In an interview with ABC this Sunday, Tim Kaine, Hillary Clinton’s running mate, likened Donald Trump’s encouragement of Russia to hack into Hillary’s emails to the infamous Watergate scandal. Kaine’s comment was his way of deflecting negative attention off Hillary by pointing out just how much worse Trump is. And it’s true. I hope you don’t need me to tell you this, but Trump really is so much worse than Hillary. That’s why it’ll surprise you to hear that he was actually kind of right. Just once.

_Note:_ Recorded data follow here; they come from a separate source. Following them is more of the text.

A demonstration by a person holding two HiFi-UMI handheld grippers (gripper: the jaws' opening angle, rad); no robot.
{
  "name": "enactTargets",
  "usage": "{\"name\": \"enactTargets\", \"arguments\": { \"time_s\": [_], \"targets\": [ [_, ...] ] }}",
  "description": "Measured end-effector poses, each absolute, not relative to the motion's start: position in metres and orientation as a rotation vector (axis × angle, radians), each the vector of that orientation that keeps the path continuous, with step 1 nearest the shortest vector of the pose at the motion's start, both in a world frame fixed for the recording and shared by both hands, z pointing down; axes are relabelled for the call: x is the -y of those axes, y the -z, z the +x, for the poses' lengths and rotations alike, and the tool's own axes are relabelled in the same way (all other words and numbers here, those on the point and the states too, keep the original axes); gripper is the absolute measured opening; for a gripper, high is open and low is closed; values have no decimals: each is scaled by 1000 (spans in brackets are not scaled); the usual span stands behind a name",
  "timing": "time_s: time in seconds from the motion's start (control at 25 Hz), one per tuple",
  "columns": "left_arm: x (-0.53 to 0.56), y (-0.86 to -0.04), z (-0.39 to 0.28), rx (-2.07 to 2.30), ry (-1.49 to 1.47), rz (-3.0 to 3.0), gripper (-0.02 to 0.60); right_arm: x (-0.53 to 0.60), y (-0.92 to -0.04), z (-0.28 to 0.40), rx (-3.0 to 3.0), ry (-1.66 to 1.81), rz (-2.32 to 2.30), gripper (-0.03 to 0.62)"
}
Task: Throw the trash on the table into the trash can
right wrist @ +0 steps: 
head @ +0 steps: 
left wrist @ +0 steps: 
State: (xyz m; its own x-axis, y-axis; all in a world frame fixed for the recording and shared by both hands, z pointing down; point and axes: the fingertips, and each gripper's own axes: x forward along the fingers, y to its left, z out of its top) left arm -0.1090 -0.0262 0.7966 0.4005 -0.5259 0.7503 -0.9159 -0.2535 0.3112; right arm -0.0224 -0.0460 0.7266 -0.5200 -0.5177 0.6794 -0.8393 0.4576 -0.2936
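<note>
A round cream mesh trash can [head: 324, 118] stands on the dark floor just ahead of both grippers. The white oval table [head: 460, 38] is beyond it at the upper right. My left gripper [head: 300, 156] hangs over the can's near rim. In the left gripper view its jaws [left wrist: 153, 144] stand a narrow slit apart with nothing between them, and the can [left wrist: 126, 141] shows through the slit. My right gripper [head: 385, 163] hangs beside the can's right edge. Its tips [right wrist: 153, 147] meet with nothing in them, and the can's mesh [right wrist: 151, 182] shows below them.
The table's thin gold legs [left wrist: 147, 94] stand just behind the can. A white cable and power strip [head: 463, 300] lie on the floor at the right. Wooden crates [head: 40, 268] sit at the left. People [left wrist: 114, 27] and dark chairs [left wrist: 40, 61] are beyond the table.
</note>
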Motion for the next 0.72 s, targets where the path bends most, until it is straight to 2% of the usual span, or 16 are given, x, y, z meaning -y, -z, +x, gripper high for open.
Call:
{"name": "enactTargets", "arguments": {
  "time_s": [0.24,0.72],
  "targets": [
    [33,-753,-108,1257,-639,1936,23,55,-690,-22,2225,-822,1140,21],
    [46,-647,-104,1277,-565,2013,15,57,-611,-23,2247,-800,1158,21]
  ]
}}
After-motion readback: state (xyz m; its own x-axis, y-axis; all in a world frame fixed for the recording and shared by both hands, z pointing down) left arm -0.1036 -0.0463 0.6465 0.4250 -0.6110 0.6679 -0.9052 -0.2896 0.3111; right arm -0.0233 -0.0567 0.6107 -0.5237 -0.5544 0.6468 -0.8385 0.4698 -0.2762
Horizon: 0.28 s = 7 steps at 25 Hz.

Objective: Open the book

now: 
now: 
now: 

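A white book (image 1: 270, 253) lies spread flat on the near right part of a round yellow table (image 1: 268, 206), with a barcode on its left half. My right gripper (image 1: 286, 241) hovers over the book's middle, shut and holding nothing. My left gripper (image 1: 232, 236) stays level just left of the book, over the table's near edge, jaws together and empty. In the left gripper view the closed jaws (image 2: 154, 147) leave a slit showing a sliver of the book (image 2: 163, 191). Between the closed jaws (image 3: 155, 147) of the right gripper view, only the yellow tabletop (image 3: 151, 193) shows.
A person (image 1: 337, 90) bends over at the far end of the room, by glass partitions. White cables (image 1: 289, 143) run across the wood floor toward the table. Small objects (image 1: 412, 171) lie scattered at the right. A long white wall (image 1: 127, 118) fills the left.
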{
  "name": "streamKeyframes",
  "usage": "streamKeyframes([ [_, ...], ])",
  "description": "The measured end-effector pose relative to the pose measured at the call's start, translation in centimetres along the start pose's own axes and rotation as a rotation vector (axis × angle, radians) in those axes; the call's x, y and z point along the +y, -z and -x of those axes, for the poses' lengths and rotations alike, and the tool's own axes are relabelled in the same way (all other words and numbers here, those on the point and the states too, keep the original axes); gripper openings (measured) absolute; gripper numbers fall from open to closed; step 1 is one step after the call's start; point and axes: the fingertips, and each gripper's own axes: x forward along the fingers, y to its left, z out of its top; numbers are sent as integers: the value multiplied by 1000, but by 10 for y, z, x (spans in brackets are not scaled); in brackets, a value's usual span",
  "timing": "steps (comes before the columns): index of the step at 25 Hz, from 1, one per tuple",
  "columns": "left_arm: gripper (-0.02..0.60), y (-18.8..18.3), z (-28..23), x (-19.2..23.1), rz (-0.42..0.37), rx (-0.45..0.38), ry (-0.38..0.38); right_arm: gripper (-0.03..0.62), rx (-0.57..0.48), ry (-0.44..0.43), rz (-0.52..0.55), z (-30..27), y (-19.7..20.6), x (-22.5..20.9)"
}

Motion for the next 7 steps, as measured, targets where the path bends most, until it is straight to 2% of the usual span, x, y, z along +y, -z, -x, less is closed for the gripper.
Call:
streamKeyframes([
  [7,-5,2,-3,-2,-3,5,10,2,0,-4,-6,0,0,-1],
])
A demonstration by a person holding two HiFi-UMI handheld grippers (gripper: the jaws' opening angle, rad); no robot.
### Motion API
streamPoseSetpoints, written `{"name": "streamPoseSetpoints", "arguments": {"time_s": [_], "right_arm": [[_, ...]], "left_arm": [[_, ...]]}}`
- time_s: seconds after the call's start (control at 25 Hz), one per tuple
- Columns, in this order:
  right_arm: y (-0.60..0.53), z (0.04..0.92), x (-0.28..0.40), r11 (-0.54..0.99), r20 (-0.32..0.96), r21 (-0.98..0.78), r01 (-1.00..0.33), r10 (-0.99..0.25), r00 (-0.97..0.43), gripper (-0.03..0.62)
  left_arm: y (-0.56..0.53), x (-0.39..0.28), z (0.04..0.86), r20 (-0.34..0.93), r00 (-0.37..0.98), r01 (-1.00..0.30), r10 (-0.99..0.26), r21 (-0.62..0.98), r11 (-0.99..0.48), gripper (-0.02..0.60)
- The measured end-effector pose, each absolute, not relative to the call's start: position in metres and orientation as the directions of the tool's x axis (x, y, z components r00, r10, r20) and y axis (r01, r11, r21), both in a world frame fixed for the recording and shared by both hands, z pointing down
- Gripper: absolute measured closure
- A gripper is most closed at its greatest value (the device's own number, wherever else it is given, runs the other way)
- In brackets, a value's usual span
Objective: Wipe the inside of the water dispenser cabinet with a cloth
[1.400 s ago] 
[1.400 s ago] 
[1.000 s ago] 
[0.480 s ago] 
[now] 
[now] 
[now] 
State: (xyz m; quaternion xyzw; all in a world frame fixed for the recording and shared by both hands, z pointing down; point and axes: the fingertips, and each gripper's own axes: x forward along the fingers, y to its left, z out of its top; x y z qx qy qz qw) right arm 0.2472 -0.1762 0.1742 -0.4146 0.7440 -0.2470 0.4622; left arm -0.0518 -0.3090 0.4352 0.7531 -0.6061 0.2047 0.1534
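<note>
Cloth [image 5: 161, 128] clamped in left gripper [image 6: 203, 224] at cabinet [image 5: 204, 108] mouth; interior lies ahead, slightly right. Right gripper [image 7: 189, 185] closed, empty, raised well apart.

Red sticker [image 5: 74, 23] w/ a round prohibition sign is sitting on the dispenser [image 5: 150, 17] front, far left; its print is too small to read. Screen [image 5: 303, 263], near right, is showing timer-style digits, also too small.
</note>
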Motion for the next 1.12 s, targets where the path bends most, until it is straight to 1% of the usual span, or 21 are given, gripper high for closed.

Kaine oversimplifies the issue at hand, and for that he should stand corrected. The way I see it, when Trump encouraged Russia to hack into Hillary’s emails, he was, in his own inelegantly blundering, foolishly exaggerative, stupidly loud-mouthed way, touching on a concept of civic virtue that, at its essence, is bound to melt the hearts of many an American, including you. If you strip away the nauseating, overtly political self-interest undergirding the statement — for I am in no way suggesting that Trump is at his core a pure proponent of the public good (in fact, the opposite is true) — you may come to a terrifying realization: maybe the only way the American public can discover the unpleasant truth about the deteriorating state of our government, achieve true political transparency, and reach the height of civic virtue is through the actions of illegal foreign hackers.
Think about it. Maybe we should thank Russia. After all, in a twisted, admittedly perverse sort of way, Russia was the one who (courtesy of Guccifer 2.0), in late July this summer, hacked the DNC servers, fueling the WikiLeaks release of almost 20,000 DNC emails that proved what many Bernie supporters had suspected all along: the purportedly neutral DNC had intentionally undermined the Sanders campaign. Without Russia’s “interference,” we would have never obtained evidence of the height of the DNC’s corruption, and thus would have never realized that our alleged democracy was being subverted before our very eyes.
The fact that most news outlets focused on who was behind the hack rather than the actual contents of the hack is disappointing, yet expected. And it’s almost entertaining to me that so many news outlets labelled the Russian hack as an “interference” in the US election. Of course, I am fully aware of the fact that Russia did not hack the DNC out of a friendly sense of goodwill, looking out for its fellow US companion. It is clear Putin has ulterior motives as he tries to sway the election in favor of Trump. But, if you think about it, all Russia did was expose what was already going on in the DNC and throw back the curtains on the blatantly unfair political maneuverings that had already occurred. The corruption exists independently of Russia’s interference: Russia simply revealed it for what it was.
Isn’t it — as Donald Trump would say — “sad!” that the only way we found out about corruption occurring on our own soil was through hackers who don’t actually care at all about the American people — hackers who only engage in said hacking to foster their own political advantage? Isn’t it “sad!” that the officials we are told to trust engage in these kinds of sleazy maneuverings and that they then try to obscure their lofty dishonesties from us? Isn’t it “sad!” that Debbie Wasserman Schultz, after resigning from her position as chair of the DNC thanks to the corruption that she was revealed to have knowingly condoned, immediately joined the Hillary campaign, solidifying her ties to Clinton and then later went on to win her Congressional primary, despite all the unethical underhandedness exposed about her and her role in the DNC’s scheming?
It is sad. But let’s not cry about it. Sources tell me that’s a waste of time. Instead, let’s collectively acknowledge what has happened, and try our best to prevent this kind of corruption from happening in the future. How, you may ask? I’m not sure. I’m not a world-renowned public policy specialist. I’m not going to go off on a tangent naively listing off a stream of clichés about democracy and patriotism and doing the right thing, because that’s stupid! We already know all about democracy and patriotism, and hopefully we all know that we should always do the right thing. But maybe next time around, instead of just blindly accepting the political rhetoric our governmental higher-ups try to spoon-feed us, we’ll be a little more apprehensive. Maybe we’ll do a little more digging, explore alternative news sources so that we might get a better, fuller idea of what’s going on so that we can emerge free from our state of accidental ignorance.